:: AIM OF THE TASK ::
Your job with the data below: print everything from the line that holds "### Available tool" down to the line that holds "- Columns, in", ends included, exactly, and nothing else.

EXTRACTED RECORDS Block Start

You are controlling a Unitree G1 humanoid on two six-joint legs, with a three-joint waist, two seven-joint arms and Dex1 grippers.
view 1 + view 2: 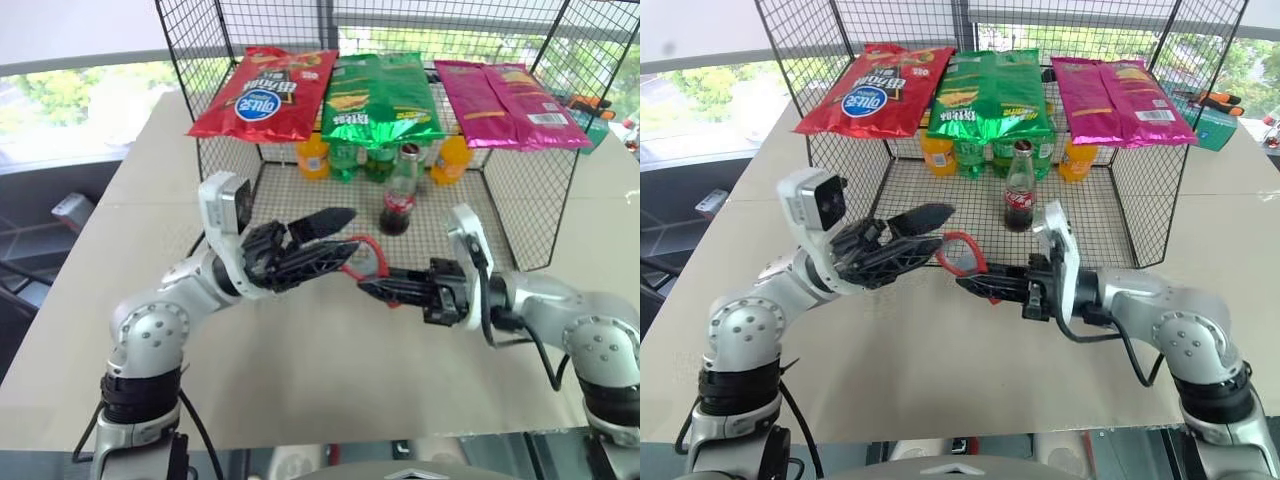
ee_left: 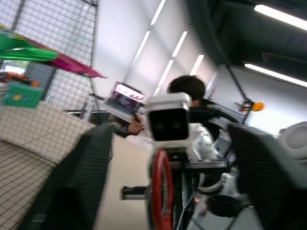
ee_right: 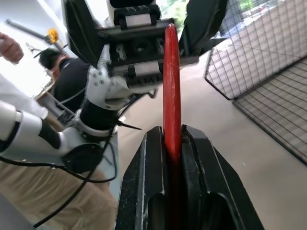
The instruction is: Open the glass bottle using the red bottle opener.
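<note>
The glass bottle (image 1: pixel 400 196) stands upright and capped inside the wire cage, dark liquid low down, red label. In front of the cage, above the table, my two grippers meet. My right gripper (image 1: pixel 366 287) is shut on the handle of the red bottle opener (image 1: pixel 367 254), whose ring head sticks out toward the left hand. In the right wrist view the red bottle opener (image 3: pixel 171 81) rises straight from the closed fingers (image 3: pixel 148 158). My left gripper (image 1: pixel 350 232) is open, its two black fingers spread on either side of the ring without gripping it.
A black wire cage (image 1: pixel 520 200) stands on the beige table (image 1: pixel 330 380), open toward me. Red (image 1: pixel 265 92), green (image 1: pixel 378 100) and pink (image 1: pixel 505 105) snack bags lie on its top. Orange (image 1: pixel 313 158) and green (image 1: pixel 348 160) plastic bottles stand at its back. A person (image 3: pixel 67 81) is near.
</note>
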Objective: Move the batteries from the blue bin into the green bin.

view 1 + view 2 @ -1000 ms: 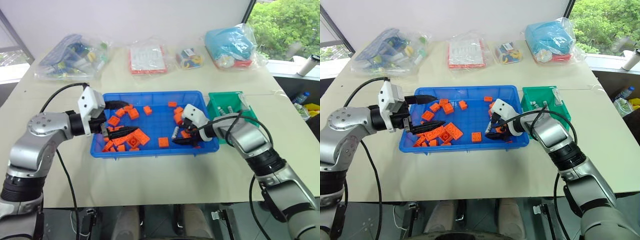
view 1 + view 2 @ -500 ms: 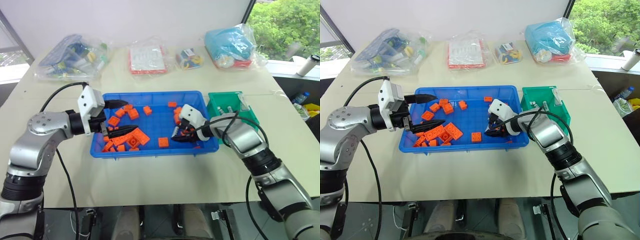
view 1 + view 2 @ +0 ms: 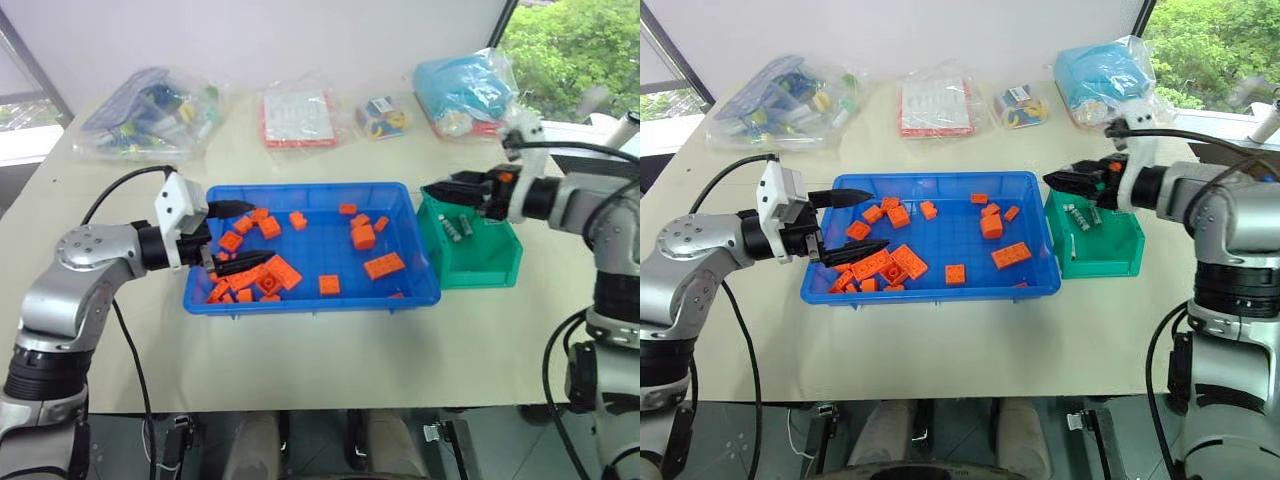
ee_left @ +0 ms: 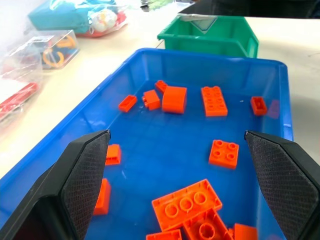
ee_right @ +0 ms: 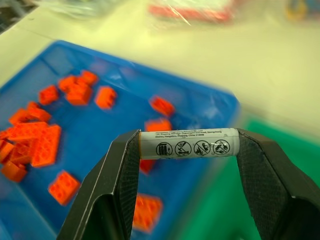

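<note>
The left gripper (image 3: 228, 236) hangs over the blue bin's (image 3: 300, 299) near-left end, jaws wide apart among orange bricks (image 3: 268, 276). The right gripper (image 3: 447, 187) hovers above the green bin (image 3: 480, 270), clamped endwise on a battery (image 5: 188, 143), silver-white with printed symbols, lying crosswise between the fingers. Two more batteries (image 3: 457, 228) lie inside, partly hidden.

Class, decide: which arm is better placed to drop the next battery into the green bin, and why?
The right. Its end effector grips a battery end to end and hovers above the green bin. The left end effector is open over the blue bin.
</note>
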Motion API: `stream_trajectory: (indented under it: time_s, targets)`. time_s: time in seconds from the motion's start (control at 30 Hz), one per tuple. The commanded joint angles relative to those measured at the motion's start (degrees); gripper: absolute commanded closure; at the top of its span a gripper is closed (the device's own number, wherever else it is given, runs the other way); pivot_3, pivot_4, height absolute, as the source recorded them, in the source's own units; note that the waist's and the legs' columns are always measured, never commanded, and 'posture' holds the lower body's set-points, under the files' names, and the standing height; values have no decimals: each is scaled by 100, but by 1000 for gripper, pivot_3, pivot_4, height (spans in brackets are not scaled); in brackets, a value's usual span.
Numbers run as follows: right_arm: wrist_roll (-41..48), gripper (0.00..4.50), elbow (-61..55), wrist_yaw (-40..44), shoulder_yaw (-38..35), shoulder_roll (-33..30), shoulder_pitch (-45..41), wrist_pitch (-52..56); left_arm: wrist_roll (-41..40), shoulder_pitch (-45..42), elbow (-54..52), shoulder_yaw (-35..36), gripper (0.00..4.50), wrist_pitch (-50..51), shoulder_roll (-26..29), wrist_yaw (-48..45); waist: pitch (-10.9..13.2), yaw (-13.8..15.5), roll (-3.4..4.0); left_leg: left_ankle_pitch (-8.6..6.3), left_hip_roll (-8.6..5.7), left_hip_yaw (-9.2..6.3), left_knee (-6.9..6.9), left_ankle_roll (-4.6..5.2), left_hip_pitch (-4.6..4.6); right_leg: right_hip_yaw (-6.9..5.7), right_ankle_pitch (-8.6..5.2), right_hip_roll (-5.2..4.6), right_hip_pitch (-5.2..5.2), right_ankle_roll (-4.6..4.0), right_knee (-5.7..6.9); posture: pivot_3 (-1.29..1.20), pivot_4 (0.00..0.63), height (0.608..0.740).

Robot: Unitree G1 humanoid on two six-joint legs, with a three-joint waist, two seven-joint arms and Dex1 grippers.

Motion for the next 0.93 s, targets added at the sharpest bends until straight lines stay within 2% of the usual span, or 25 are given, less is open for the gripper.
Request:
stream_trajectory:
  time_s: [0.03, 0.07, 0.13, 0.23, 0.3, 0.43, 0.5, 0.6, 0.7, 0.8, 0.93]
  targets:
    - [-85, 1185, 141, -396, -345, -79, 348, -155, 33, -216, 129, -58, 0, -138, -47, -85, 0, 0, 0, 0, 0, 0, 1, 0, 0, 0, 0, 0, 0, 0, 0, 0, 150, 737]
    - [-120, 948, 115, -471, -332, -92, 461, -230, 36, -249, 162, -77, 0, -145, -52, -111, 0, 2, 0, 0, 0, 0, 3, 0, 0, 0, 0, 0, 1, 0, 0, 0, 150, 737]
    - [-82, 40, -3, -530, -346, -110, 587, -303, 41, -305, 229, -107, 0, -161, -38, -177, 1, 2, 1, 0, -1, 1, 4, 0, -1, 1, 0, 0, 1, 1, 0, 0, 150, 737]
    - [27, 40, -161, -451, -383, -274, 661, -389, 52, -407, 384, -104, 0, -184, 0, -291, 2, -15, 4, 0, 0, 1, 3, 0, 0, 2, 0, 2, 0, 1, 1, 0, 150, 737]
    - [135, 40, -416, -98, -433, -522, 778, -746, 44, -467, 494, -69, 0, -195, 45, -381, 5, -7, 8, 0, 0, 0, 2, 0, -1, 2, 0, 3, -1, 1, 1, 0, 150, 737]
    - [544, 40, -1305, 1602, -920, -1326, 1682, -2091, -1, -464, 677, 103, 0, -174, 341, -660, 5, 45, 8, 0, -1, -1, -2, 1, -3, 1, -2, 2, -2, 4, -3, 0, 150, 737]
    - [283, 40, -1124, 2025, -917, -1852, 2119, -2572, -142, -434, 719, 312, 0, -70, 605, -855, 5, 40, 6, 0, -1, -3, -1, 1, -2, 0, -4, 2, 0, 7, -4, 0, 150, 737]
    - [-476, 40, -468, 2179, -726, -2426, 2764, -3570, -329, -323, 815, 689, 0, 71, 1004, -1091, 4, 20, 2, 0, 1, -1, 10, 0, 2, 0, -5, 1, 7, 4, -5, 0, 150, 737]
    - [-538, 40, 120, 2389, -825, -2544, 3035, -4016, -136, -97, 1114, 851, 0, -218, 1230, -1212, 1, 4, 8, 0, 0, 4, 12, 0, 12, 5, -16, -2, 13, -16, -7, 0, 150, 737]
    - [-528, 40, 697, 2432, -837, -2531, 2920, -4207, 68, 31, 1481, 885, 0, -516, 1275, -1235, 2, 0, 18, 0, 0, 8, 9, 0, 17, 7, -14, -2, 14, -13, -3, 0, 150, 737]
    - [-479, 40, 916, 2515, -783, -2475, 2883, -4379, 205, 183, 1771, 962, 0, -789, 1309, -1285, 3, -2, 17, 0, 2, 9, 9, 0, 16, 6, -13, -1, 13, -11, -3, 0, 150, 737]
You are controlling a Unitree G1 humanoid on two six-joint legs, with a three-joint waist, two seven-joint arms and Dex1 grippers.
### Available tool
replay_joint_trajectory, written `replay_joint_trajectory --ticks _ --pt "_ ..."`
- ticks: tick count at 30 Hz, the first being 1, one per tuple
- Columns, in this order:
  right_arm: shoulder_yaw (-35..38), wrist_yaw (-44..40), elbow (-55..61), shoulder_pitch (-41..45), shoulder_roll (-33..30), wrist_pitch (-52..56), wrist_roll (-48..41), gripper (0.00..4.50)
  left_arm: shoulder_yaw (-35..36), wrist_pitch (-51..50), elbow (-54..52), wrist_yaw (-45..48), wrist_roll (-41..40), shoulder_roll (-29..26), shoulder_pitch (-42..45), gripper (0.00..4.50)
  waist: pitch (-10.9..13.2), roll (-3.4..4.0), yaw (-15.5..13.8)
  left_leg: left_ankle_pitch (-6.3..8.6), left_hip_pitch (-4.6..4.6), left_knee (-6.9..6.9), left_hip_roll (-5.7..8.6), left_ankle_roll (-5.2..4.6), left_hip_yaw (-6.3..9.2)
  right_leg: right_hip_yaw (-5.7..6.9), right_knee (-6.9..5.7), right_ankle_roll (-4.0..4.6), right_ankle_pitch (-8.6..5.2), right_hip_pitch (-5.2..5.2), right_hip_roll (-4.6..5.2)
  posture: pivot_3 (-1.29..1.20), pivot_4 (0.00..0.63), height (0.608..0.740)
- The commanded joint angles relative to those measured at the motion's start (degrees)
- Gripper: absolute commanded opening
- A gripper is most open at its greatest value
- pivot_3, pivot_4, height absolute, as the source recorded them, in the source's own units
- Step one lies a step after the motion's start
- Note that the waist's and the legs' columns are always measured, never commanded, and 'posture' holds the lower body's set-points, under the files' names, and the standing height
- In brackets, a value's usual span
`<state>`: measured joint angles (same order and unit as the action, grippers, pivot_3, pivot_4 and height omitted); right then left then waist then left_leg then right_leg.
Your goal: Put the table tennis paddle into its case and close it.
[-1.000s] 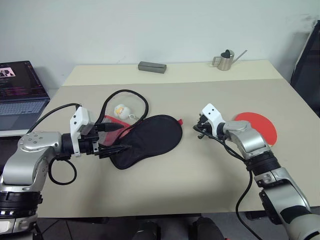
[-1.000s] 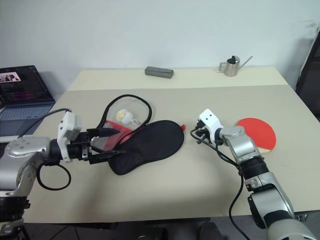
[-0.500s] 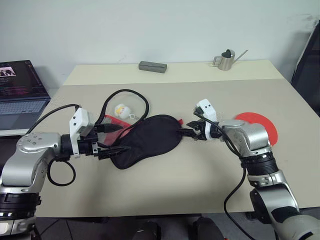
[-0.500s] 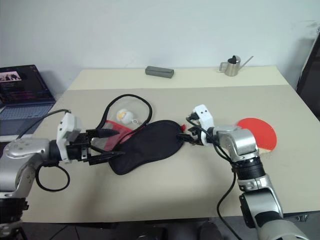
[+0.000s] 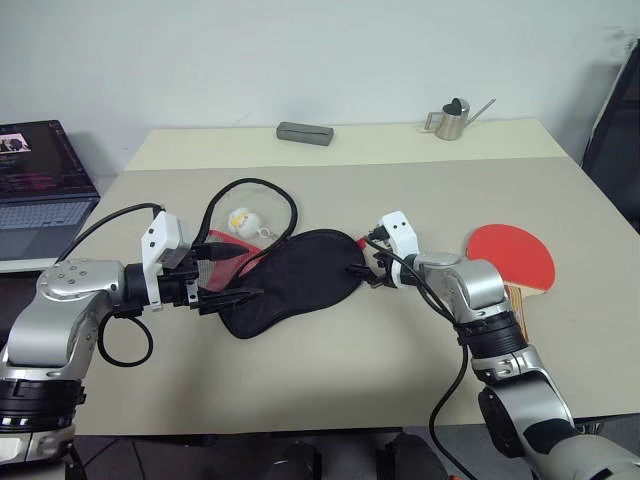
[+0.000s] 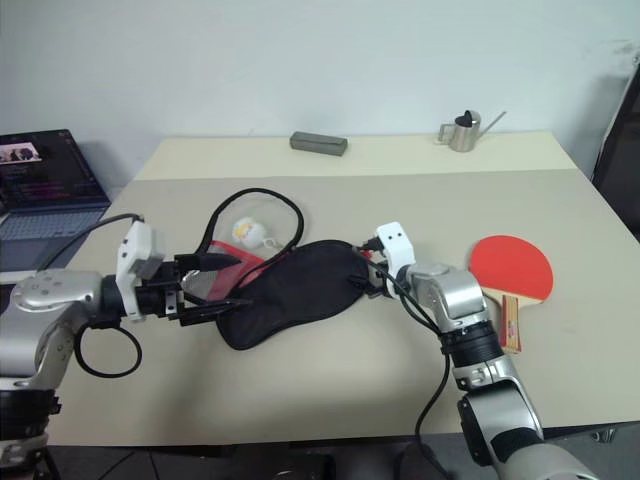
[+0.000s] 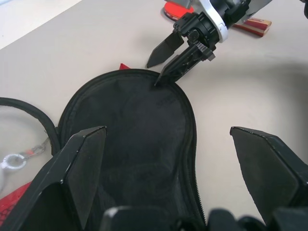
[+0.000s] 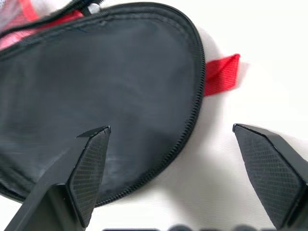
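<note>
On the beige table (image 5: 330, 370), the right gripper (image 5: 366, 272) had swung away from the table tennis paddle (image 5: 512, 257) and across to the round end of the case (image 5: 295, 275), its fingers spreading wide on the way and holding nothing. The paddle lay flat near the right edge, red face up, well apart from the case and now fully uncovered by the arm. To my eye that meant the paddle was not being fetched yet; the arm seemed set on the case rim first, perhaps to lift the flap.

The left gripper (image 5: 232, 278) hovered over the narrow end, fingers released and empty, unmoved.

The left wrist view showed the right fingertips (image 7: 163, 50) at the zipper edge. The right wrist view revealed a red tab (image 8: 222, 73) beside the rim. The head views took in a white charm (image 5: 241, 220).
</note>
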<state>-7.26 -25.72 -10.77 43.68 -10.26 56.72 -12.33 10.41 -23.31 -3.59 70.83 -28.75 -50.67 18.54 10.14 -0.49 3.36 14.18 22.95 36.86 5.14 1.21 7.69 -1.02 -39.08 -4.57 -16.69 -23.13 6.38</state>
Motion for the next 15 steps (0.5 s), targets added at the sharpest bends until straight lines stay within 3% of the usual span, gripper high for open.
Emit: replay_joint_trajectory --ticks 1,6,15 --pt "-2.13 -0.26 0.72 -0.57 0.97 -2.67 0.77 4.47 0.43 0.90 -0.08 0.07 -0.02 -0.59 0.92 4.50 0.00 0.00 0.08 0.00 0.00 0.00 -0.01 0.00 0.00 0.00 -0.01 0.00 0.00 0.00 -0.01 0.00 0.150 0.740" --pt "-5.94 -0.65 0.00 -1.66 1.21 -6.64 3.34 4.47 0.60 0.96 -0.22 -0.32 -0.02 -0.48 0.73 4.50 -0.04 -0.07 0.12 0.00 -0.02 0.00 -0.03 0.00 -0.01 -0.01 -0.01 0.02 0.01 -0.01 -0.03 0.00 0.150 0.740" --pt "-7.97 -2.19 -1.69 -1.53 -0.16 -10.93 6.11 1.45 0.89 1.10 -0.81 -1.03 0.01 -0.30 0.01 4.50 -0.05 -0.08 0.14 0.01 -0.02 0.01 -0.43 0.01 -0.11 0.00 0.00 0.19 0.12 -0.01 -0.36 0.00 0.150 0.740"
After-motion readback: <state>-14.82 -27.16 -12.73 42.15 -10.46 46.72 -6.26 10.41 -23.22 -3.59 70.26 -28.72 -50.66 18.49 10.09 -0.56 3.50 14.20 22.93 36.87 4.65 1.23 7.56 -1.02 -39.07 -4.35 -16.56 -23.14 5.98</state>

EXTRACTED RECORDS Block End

:: RESPONSE FOR THIS EXERCISE ::
### Available tool
replay_joint_trajectory, written `replay_joint_trajectory --ticks _ --pt "_ ..."`
- ticks: tick count at 30 Hz, the first being 1, one per tuple
- Columns, in this order:

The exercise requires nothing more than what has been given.